Using the data that follows, return exactly the lines from the one that contains "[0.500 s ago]" through the one that contains "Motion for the", ends included.

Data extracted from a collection
= = =
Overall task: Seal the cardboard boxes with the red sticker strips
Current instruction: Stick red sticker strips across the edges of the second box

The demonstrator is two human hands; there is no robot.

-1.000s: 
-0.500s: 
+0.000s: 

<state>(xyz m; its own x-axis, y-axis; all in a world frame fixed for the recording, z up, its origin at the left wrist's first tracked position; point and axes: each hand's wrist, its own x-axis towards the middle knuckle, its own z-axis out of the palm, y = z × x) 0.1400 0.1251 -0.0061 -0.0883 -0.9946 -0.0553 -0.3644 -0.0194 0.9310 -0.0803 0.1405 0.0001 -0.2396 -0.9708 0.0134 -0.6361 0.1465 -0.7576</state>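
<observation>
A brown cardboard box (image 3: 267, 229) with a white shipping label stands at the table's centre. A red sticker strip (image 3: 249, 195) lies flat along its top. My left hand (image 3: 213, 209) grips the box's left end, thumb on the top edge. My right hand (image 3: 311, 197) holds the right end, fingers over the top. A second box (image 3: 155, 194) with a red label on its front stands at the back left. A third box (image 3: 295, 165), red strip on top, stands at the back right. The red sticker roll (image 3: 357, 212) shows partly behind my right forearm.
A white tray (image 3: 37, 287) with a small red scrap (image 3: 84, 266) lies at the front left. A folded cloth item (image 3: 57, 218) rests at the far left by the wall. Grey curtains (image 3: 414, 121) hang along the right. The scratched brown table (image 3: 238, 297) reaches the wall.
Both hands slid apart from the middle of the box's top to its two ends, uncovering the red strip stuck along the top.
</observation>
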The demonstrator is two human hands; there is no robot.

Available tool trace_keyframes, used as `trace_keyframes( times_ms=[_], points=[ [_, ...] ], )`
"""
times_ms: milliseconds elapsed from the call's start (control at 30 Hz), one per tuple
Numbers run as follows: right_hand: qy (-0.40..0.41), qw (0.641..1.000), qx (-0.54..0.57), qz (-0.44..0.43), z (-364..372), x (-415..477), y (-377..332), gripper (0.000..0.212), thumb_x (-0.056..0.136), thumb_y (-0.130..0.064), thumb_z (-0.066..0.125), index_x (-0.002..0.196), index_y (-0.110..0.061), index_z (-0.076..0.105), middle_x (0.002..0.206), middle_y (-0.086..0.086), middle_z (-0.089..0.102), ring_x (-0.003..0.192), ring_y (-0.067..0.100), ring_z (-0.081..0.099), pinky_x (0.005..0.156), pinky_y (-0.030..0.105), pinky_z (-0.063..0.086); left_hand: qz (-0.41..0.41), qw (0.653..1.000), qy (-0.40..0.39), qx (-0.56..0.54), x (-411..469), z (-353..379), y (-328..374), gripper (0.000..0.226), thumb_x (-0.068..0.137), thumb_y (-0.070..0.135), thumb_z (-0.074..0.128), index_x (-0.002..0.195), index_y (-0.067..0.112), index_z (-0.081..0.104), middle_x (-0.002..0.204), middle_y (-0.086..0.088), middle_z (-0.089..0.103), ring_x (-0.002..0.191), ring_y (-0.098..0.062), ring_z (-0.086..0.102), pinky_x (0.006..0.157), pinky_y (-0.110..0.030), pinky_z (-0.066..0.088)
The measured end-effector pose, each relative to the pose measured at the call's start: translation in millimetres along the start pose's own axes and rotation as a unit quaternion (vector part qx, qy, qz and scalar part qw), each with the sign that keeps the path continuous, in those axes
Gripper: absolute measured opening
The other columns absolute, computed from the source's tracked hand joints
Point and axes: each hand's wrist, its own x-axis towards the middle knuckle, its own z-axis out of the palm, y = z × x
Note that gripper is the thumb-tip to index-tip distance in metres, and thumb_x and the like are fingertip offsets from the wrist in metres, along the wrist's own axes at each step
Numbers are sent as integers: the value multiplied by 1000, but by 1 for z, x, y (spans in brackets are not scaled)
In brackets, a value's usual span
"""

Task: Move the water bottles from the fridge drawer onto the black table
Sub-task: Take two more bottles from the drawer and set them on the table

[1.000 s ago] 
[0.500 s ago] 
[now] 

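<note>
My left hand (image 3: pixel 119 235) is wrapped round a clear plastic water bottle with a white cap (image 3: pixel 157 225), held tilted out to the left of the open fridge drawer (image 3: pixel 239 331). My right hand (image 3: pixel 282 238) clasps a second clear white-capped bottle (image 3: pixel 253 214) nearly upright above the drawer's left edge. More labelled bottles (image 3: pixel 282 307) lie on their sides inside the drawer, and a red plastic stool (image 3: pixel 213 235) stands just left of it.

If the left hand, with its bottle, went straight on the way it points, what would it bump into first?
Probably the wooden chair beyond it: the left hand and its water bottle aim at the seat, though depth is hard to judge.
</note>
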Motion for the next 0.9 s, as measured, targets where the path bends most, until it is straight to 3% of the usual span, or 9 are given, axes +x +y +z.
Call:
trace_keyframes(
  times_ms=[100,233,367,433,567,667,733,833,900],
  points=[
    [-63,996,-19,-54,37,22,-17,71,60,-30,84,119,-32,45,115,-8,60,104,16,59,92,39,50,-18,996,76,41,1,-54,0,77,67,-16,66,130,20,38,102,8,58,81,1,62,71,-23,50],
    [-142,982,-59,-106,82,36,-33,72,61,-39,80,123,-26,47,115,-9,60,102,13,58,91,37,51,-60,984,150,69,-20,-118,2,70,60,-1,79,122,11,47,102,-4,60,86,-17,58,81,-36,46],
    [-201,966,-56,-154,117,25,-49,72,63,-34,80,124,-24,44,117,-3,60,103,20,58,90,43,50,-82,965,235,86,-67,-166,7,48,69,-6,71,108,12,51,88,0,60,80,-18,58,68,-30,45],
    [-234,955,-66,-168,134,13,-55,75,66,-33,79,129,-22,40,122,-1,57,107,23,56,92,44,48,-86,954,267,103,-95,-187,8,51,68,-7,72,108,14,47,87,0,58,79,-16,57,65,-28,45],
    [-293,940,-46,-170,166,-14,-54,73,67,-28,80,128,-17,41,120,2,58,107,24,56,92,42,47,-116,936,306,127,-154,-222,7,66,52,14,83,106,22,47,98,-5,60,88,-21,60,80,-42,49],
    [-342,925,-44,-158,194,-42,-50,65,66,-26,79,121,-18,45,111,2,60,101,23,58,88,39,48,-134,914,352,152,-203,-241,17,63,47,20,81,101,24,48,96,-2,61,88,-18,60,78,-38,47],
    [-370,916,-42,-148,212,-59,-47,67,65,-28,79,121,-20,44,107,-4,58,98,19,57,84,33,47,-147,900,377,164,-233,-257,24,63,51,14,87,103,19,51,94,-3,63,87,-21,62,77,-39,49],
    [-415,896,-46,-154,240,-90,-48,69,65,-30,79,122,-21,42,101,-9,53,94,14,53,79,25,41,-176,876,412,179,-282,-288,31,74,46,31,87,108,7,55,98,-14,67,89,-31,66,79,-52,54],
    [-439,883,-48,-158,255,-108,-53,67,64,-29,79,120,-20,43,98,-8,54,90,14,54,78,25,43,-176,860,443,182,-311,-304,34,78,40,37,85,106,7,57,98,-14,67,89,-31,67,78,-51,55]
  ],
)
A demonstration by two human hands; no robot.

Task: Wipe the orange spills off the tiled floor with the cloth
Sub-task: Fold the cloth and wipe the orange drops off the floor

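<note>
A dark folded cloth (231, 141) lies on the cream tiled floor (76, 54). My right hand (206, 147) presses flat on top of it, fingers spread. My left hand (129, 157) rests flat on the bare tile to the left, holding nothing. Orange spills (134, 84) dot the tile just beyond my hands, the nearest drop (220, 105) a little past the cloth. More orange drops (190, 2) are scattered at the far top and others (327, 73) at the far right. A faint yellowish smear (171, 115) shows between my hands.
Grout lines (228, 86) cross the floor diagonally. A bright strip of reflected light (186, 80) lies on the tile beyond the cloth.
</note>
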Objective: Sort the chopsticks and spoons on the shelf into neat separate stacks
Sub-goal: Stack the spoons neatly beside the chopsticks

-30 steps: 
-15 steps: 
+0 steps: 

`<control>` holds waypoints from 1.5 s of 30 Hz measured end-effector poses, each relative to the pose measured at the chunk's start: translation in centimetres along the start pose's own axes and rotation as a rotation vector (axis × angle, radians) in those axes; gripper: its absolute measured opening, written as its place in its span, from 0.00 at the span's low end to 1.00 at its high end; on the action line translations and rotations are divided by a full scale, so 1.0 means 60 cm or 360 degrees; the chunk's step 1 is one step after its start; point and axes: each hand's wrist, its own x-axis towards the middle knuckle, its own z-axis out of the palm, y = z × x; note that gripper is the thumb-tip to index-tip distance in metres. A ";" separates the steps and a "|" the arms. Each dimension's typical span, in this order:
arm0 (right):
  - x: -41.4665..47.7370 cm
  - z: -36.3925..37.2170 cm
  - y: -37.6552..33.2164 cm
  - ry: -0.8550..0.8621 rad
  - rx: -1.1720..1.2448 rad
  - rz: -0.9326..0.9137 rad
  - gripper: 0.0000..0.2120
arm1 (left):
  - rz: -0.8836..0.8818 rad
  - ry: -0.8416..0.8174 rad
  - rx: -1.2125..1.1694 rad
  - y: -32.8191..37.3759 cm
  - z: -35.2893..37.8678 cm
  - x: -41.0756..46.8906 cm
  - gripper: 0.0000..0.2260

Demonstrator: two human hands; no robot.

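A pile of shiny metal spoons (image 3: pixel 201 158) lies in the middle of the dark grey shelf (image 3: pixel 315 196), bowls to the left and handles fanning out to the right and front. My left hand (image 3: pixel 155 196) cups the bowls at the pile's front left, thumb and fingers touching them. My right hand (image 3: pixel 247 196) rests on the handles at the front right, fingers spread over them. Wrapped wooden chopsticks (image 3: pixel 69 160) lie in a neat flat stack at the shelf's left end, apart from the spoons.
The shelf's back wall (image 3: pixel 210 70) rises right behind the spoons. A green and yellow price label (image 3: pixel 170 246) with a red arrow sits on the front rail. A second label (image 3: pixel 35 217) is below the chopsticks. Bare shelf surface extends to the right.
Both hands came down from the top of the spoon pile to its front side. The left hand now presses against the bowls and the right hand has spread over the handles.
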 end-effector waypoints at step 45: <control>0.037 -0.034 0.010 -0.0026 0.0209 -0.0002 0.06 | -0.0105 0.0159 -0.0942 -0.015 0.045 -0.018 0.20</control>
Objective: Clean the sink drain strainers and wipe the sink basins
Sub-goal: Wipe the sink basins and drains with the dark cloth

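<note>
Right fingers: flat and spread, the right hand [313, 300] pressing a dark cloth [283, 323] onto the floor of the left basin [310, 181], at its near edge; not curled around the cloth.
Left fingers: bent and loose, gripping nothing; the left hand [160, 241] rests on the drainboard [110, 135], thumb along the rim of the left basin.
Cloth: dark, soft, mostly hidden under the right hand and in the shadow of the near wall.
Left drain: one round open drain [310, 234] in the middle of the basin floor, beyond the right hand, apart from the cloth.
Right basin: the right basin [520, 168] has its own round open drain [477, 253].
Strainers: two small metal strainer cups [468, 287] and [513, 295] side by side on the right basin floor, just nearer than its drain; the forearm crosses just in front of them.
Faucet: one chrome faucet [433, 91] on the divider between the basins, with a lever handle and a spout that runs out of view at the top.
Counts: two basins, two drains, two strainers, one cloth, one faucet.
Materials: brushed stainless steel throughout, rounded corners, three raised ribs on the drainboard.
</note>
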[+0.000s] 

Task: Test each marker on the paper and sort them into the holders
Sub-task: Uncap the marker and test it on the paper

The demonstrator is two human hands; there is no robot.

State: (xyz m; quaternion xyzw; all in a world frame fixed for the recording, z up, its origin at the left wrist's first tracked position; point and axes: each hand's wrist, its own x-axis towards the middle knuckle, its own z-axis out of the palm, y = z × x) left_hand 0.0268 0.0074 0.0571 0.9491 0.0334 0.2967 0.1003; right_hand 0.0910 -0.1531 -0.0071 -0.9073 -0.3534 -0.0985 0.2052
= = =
▶ **Output for this task**:
[0.500 s ago] 
[now] 

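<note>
My left hand (image 3: pixel 119 235) is wrapped round a clear plastic water bottle with a white cap (image 3: pixel 157 225), held tilted out to the left of the open fridge drawer (image 3: pixel 239 331). My right hand (image 3: pixel 282 238) clasps a second clear white-capped bottle (image 3: pixel 253 214) nearly upright above the drawer's left edge. More labelled bottles (image 3: pixel 282 307) lie on their sides inside the drawer, and a red plastic stool (image 3: pixel 213 235) stands just left of it.

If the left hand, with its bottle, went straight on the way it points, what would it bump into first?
Probably the wooden chair beyond it: the left hand and its water bottle aim at the seat, though depth is hard to judge.
</note>
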Motion for the next 0.9 s, as measured, targets where the path bends most, until it is straight to 3% of the usual span, or 9 are given, axes +x +y +z.

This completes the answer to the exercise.